In ESG’s annual technology spending intentions survey, 24% of organizations said that deploying hyperconverged infrastructure was one of the areas of data center modernization in which they would make the most significant investments in 2020, and 93% of organizations indicated that spending on hyperconverged and converged technology would be sustained at current levels or increase in 2020.2 This demonstrates that organizations view HCI as an integral part of their modernization strategy, and it is now powering mission-critical production applications.

NetApp HCI

NetApp HCI is a hyperconverged system designed to deliver a public cloud consumption experience with simple management and configuration, independent compute and storage resource allocation for dynamic scale, and predictable performance for mixed-workload hybrid clouds. Enterprise customers use NetApp HCI performance guarantees to consolidate all their applications, including the ones that previously required dedicated silos. However, this is only one of many use cases for NetApp HCI. NetApp HCI is built to seamlessly leverage existing infrastructure, simplify and automate core IT, build out a hybrid cloud environment, and accelerate the development and delivery of new services.

Powered by NetApp Element software, NetApp HCI scales resources independently to deliver consistent performance. It supports edge-to-edge workloads from mission-critical core data center applications to remote locations. With Element, each volume, datastore, and virtual machine can be configured with minimum, maximum, and burst IOPS values. The minimum IOPS setting guarantees performance, independent of other applications on the system. The maximum and burst values control allocation, enabling the system to deliver consistent, appropriate performance to all workloads. These workload settings are built into the workflow of provisioning new storage or can be modified on the fly via the GUI, a VMware plug-in, or APIs.

ESG Technical Validation

ESG performed evaluation and testing of NetApp HCI in a Microsoft SQL Server environment. Testing was designed to compare SQL Server performance and scalability on NetApp HCI to a conventional HCI platform we called Vendor Z. Independent scaling of storage and compute with no effect on running applications was also tested.

Scalability

Microsoft SQL Server 2017 was used for testing and was installed on a four-node conventional HCI cluster, and a NetApp HCI cluster with four compute and storage nodes. Both clusters used a total 24x 480GB SSDs—six per node. Workloads were identically configured for both environments. HammerDB was used to generate a write-heavy workload consisting of a mix of five concurrent transactions of different types and complexity either executed online or queued for deferred execution against multiple types of tables with a wide range of record and population sizes. The tests simulated up to 128 users on each platform.

ESG Testing

First, we scaled databases and users within a single node, as shown in Figure 3 and Figure 4.

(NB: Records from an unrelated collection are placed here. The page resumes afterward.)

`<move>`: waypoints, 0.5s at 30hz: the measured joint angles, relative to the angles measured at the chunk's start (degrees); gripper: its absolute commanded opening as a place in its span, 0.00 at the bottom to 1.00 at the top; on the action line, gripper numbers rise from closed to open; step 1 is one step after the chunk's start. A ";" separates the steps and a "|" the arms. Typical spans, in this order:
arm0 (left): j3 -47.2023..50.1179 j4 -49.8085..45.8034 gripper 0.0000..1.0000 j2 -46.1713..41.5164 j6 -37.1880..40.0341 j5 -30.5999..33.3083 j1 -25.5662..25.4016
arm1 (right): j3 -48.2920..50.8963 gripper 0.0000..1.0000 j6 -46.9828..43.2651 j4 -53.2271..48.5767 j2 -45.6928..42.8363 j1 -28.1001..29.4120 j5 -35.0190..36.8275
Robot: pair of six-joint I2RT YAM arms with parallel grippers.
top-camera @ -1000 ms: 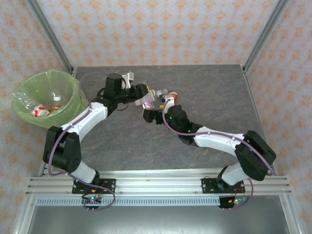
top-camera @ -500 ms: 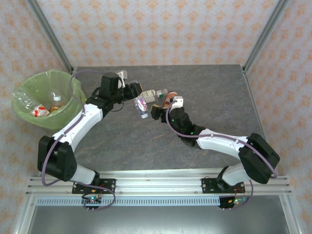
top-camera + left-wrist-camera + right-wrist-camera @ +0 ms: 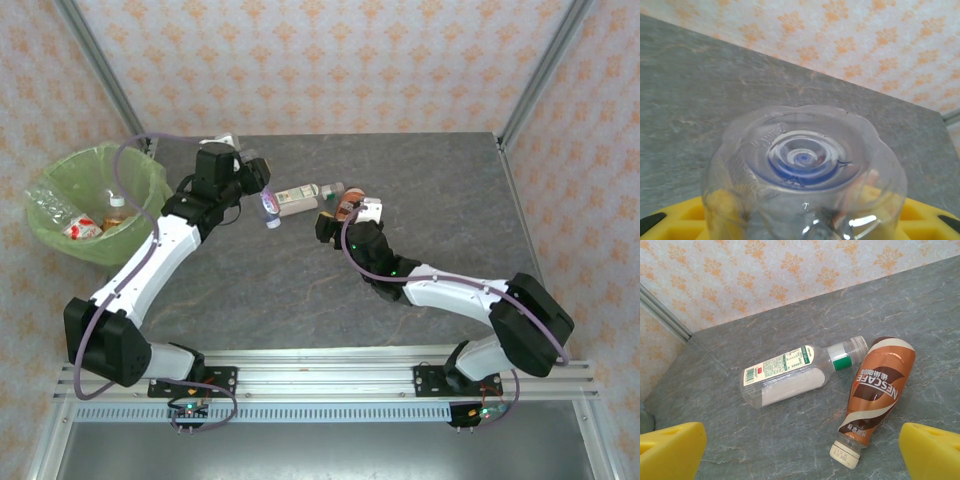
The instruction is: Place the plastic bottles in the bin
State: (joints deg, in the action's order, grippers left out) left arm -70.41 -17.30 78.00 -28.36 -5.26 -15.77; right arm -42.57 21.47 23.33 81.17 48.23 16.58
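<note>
Left arm [image 3: 160, 250]: stretched long from its base, running up past the right rim of the bin [image 3: 150, 185], wrist turned away from the bin. The left gripper [image 3: 260, 195] sits right of the bin, near it but clear of the rim, above the table [image 3: 430, 180]. It is clamped on 1 purple-label bottle [image 3: 268, 205], which hangs tilted with the cap end down. Left wrist view: the purple-label bottle [image 3: 802, 165] shows its clear base to the camera, with yellow pads [image 3: 685, 225] on both sides of it.

Right arm [image 3: 450, 290]: folded at the elbow, forearm low, pointing toward the bin side. The right gripper [image 3: 340, 218] is farther from the bin than the left gripper. Its jaws are spread wide and hold nothing. Right wrist view: right gripper [image 3: 800, 455] over bare table, 2 yellow fingertips [image 3: 670, 450] at the bottom corners.

Counts:
- Arms 2, grippers 2, bin 1 (lime-green bag liner).
- Bottles outside the bin: 3. 1 is held and 2 lie on their sides on the table.
- Of those 2, the white-green bottle [image 3: 300, 198] [image 3: 785, 372] is the nearer to the bin, just past the held one.
- The brown bottle [image 3: 350, 204] [image 3: 879, 387] lies right beyond it, at the right gripper. Its base end is close to the white-green bottle's cap; whether they touch, cannot tell.
- Inside the bin: 1 red-label bottle [image 3: 80, 228], 1 white cap [image 3: 117, 200], and clear plastic by the far wall. Exact count in there: cannot tell.
</note>
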 measured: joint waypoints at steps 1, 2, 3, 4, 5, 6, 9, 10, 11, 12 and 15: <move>-0.39 -0.46 0.51 -0.22 -0.02 1.51 0.00 | 0.00 0.99 0.02 0.00 0.00 0.00 0.00; -0.94 -0.90 0.51 -0.31 0.02 2.56 0.00 | 0.00 0.99 0.04 0.00 0.02 0.00 0.02; -1.79 -1.36 0.51 -0.37 0.22 3.82 0.00 | -0.02 0.99 0.13 0.00 0.09 0.00 0.07; -2.54 -1.46 0.51 -0.37 0.44 4.57 0.00 | -0.02 0.99 0.22 -0.04 0.17 0.00 0.13; -3.32 -1.55 0.51 -0.37 0.68 5.29 0.00 | -0.02 0.99 0.35 -0.17 0.26 0.00 0.15; -4.09 -1.64 0.51 -0.37 1.07 6.01 0.00 | -0.07 0.99 0.42 -0.31 0.44 0.00 0.15; -6.62 -1.95 0.51 -0.37 2.14 7.89 0.00 | -0.28 0.99 0.44 -1.27 1.03 0.00 0.15; -7.45 -1.97 0.51 -0.37 2.58 8.39 0.02 | -0.31 0.99 0.39 -1.51 1.14 0.00 0.11; -8.24 -1.95 0.51 -0.37 2.97 8.83 0.07 | -0.31 0.99 0.37 -1.64 1.20 0.00 -0.02; -9.07 -1.92 0.51 -0.37 3.41 9.25 0.17 | -0.42 0.99 0.33 -1.90 1.27 0.00 -0.13; -11.13 -1.97 0.51 -0.37 4.92 10.91 0.76 | -0.52 0.99 0.15 -1.97 1.29 0.00 -0.31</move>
State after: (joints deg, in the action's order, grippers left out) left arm -81.54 -19.27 77.62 -23.44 5.65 -15.00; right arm -43.09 21.63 21.37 82.46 48.23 16.27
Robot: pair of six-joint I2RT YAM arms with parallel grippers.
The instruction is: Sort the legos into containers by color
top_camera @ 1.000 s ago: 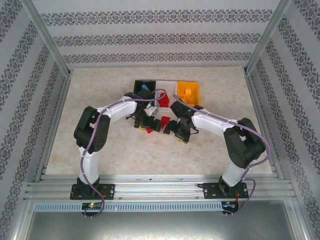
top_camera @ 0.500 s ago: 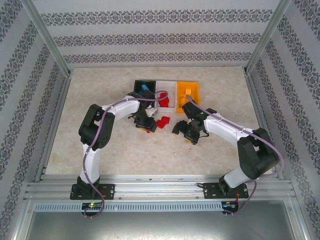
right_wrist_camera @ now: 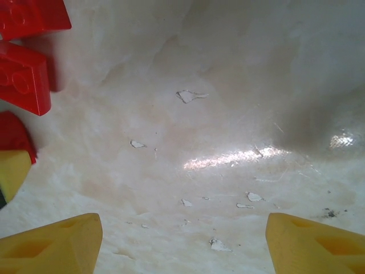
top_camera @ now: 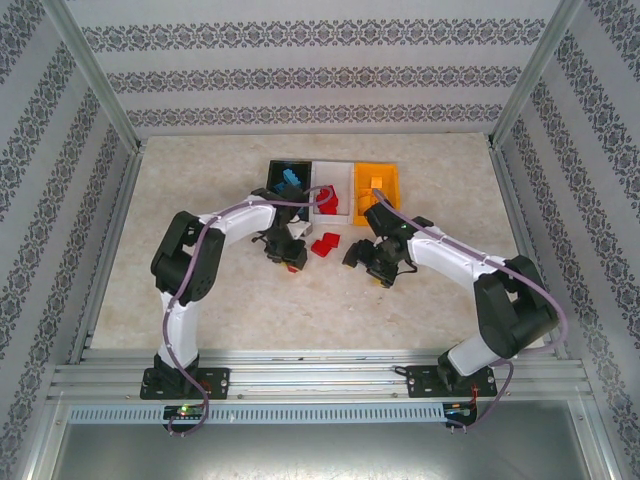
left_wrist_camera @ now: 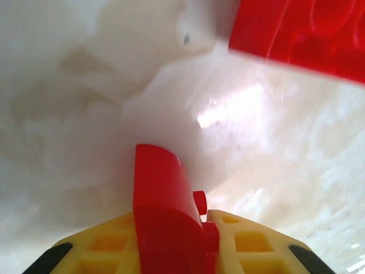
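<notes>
Marbled beige table [top_camera: 200,300], patterned walls on three sides. Three bins in a row at far centre: black bin [top_camera: 275,168] holding blue bricks [top_camera: 291,181], white bin [top_camera: 343,168] holding red bricks [top_camera: 328,197], orange-yellow bin [top_camera: 390,182] holding yellow bricks [top_camera: 372,183]. Loose red pieces [top_camera: 323,243] lie on the table just in front of the white bin, between the two grippers. Left gripper [top_camera: 290,256] clamped tight on one red brick [left_wrist_camera: 162,211], pinched between its yellow fingers [left_wrist_camera: 251,245]; lifted or resting, cannot tell. Right gripper [top_camera: 378,272] spread wide, nothing in it, over bare table to the right of the loose pieces.
</notes>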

NetApp HCI was able to sustain reliable, predictable performance as we scaled users, with one, two, or three concurrent databases running on the cluster with minimal variance in performance throughout the test. The conventional HCI system results were illuminating. Performance scaling as users were added was much more variable, and as databases were added to the node, performance decreased significantly by up to 62%

Next, we scaled up to six databases across two nodes. Results achieved with the two platforms are compared in Figure 5.

Again, NetApp HCI scaled performance smoothly and predictably as users were added, peaking at 333,517 TPM while conventional HCI performance was again quite variable, and the platform maxed out at 231,888 TPM.

Response time is an extremely important metric when talking about transactional database applications because response time directly impacts application responsiveness and the user experience. Figure 6 shows the average response times for both platforms when scaling from one DB on one node to six DBs on two nodes.

NetApp HCI delivered higher transaction rates in every test we performed with sub-millisecond response times. The conventional HCI platform’s response times across every test were five to seven times higher, on average.

Why This Matters

Delivering high levels of performance is a requirement for IT organizations that rely heavily on mission- and business-critical databases. This is especially important in environments where data growth is constant and continuous data access is a requirement. The ability to easily meet these performance and scalability requirements is essential for anyone evaluating hyperconverged infrastructures.

ESG testing validated that NetApp HCI outperformed a similarly configured conventional HCI platform in every metric we examined. NetApp HCI sustained higher transactions per minute, with less variability, at significantly lower response times. This meant reliable, predictable performance as we scaled users and databases running on the cluster with minimal variability in performance throughout the test, which is meaningful in the real world. This can translate into support for a significantly higher density and performance of supported databases and applications.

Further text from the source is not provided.